Des milliers de personnes avaient fui le Mali dans les années 1990 durant une rébellion au nord du pays. La majorité des rebelles et des réfugiés sont des Touaregs, des nomades vivant principalement dans le Sahara. A l'issue d'un accord de paix en 1994, près de 20 000 des 25 000 Touaregs qui avaient cherché refuge au Burkina Faso furent rapatriés dans le cadre d'un programme financé par le HCR et achevé en 1997.
Marguerite Camara, coordinatrice adjointe au bureau du HCR à Ouagadougou a souligné que ceux ayant choisi de rester après l'opération de rapatriement n'étaient plus des réfugiés. « Il leur avait été demandé de se présenter au ministère des affaires étrangères afin de régulariser leur statut mais ils n'y sont jamais allés », a-t-elle rappelé.

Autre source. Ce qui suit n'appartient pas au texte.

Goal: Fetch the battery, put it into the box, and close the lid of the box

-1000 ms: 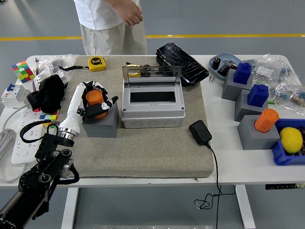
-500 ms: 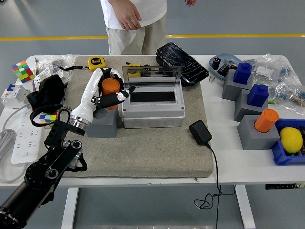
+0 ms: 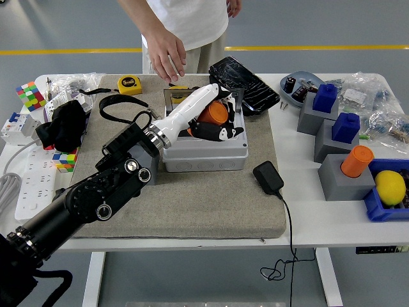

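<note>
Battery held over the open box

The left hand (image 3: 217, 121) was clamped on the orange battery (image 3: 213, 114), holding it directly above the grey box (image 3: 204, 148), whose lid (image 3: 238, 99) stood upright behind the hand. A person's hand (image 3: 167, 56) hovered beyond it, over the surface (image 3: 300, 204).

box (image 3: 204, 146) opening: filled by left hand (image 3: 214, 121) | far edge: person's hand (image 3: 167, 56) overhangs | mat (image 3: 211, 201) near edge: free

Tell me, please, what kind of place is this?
Probably a robotics lab or test hall: a white table crowded with practice items, a grey floor with a yellow line, and a person standing across from the left hand.
</note>
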Motion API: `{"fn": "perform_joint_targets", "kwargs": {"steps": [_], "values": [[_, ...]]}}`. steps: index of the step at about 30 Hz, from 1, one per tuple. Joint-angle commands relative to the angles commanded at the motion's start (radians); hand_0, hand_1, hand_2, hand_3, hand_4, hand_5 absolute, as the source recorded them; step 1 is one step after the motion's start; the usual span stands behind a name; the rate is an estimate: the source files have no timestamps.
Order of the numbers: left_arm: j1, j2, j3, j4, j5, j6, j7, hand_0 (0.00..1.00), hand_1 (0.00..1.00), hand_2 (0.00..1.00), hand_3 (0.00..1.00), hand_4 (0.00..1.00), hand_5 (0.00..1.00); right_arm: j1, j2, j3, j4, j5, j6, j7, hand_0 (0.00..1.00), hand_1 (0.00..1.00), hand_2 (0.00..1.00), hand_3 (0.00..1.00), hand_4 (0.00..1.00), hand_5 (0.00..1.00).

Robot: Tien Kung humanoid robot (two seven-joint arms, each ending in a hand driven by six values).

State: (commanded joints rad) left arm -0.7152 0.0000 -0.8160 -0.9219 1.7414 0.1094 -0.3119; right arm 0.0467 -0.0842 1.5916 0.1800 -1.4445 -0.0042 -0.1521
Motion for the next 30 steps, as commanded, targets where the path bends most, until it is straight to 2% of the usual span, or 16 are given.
{"fn": "perform_joint_targets", "kwargs": {"steps": [5, 7, 11, 17, 18, 19, 24, 25, 30], "values": [[-0.063, 0.000, 0.026, 0.070, 0.133, 0.017, 0.030, 0.179, 0.172, 0.217, 0.310, 0.857, 0.002, 0.002, 0.001, -0.003, 0.000, -0.009, 0.002, -0.004, 0.643, 0.643, 0.671, 0.560, 0.972, 0.500], [-0.090, 0.000, 0.041, 0.106, 0.150, 0.019, 0.034, 0.179, 0.172, 0.221, 0.321, 0.879, 0.002, 0.004, 0.000, -0.009, 0.000, -0.010, 0.003, -0.004, 0.643, 0.642, 0.670, 0.561, 0.972, 0.500], [-0.114, 0.000, 0.065, 0.156, 0.159, 0.020, 0.040, 0.179, 0.172, 0.221, 0.321, 0.879, 0.002, 0.006, 0.000, -0.011, 0.000, -0.013, 0.004, -0.005, 0.643, 0.642, 0.670, 0.561, 0.972, 0.500], [-0.107, 0.000, 0.088, 0.183, 0.115, 0.024, 0.036, 0.189, 0.184, 0.225, 0.322, 0.893, 0.002, 0.004, 0.002, -0.009, 0.000, -0.017, 0.004, -0.006, 0.640, 0.642, 0.670, 0.561, 0.972, 0.500], [-0.105, 0.000, 0.088, 0.185, 0.117, 0.025, 0.034, 0.189, 0.184, 0.225, 0.322, 0.893, 0.002, 0.004, 0.002, -0.009, 0.000, -0.018, 0.004, -0.006, 0.640, 0.642, 0.670, 0.561, 0.972, 0.500], [-0.103, 0.000, 0.088, 0.187, 0.121, 0.027, 0.032, 0.203, 0.245, 0.251, 0.340, 0.933, 0.002, 0.004, 0.001, -0.009, 0.000, -0.019, 0.004, -0.006, 0.641, 0.643, 0.671, 0.561, 0.972, 0.500], [-0.100, 0.000, 0.085, 0.200, 0.127, 0.027, 0.019, 0.203, 0.245, 0.251, 0.340, 0.933, 0.002, 0.004, 0.002, -0.008, 0.000, -0.023, 0.004, -0.006, 0.641, 0.643, 0.671, 0.561, 0.972, 0.500], [-0.099, 0.000, 0.084, 0.202, 0.128, 0.026, 0.015, 0.284, 0.397, 0.357, 0.447, 0.998, 0.002, 0.004, 0.003, -0.008, 0.000, -0.022, 0.004, -0.006, 0.640, 0.641, 0.671, 0.562, 0.972, 0.500], [-0.093, 0.000, 0.074, 0.204, 0.140, 0.018, 0.006, 0.284, 0.397, 0.357, 0.447, 0.998, 0.002, 0.003, 0.003, -0.006, 0.000, -0.023, 0.004, -0.007, 0.640, 0.641, 0.671, 0.562, 0.972, 0.500]]}}
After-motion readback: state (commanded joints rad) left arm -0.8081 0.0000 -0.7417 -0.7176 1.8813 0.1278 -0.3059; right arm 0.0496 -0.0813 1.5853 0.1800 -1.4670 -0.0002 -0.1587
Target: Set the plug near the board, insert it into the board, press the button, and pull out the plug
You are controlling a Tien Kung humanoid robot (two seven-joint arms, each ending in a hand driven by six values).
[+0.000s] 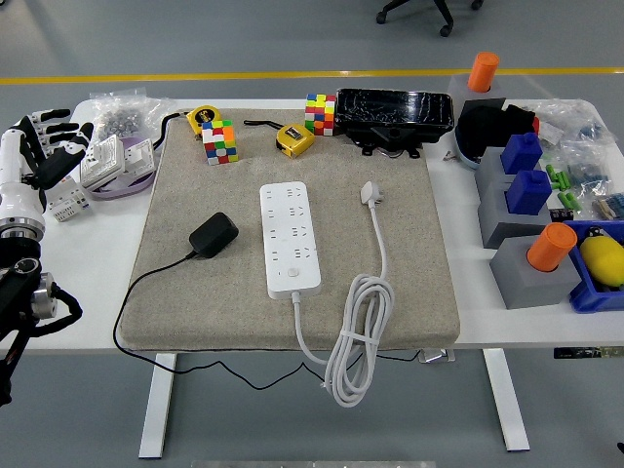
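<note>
A black plug (213,235) lies on the grey mat (409,283), just left of the white power strip (290,238), with its thin black cable trailing off the mat's left edge. The strip's button (277,255) shows on its lower half. The strip's own white plug (371,193) and coiled white cord (355,341) lie to its right. My left hand (44,141) is raised at the picture's far left, over the table's left edge, fingers spread and holding nothing. It is well apart from the black plug. My right arm is out of view.
Two colour cubes (219,141), yellow tape measures (293,138) and a black box (395,115) line the mat's far edge. White sockets and bags (117,156) crowd the far left. Grey and blue blocks with orange cylinders (551,249) and a blue bin fill the right side.
</note>
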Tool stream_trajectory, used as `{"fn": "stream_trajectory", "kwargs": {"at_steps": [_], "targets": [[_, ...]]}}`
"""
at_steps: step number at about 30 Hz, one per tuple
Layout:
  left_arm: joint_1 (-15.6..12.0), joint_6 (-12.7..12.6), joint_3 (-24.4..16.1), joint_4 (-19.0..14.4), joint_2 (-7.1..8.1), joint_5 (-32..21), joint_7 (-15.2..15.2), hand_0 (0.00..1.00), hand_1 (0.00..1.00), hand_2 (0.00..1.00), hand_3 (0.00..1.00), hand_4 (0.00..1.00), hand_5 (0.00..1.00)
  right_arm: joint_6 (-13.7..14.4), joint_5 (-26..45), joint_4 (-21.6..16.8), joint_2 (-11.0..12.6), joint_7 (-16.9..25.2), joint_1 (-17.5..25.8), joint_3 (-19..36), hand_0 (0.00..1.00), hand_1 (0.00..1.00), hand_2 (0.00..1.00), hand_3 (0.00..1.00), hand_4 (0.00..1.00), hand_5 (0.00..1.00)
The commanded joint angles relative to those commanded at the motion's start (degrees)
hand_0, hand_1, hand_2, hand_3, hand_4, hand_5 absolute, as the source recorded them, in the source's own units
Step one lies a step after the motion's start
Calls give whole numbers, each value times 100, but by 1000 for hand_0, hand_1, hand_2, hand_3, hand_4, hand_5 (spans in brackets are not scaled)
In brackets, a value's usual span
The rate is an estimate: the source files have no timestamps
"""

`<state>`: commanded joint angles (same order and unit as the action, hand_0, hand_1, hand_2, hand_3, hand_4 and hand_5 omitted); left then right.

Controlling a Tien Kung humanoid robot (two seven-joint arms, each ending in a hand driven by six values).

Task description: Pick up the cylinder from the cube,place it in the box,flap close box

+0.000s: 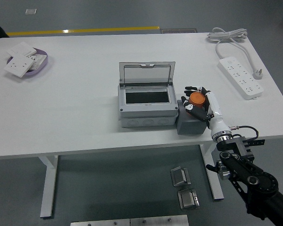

M. Ould Mohamed a affirmé que même si les autres Touaregs étaient désormais disposés à retourner, ils ne sont pas pour autant préparés à devenir des « mendiants dans leur propre pays ». Il a précisé qu'il leur faudrait 3 millions de dollars pour retourner au Mali. « Le Mali et le HCR seront tenus responsables pour tout problème que nous allons occasionner s'ils ne considèrent pas nos demandes », a-t-il averti. Il a ajouté que les réfugiés allaient « commencer des actions (dans) quelques mois » s'il n'était pas fait cas de leurs demandes.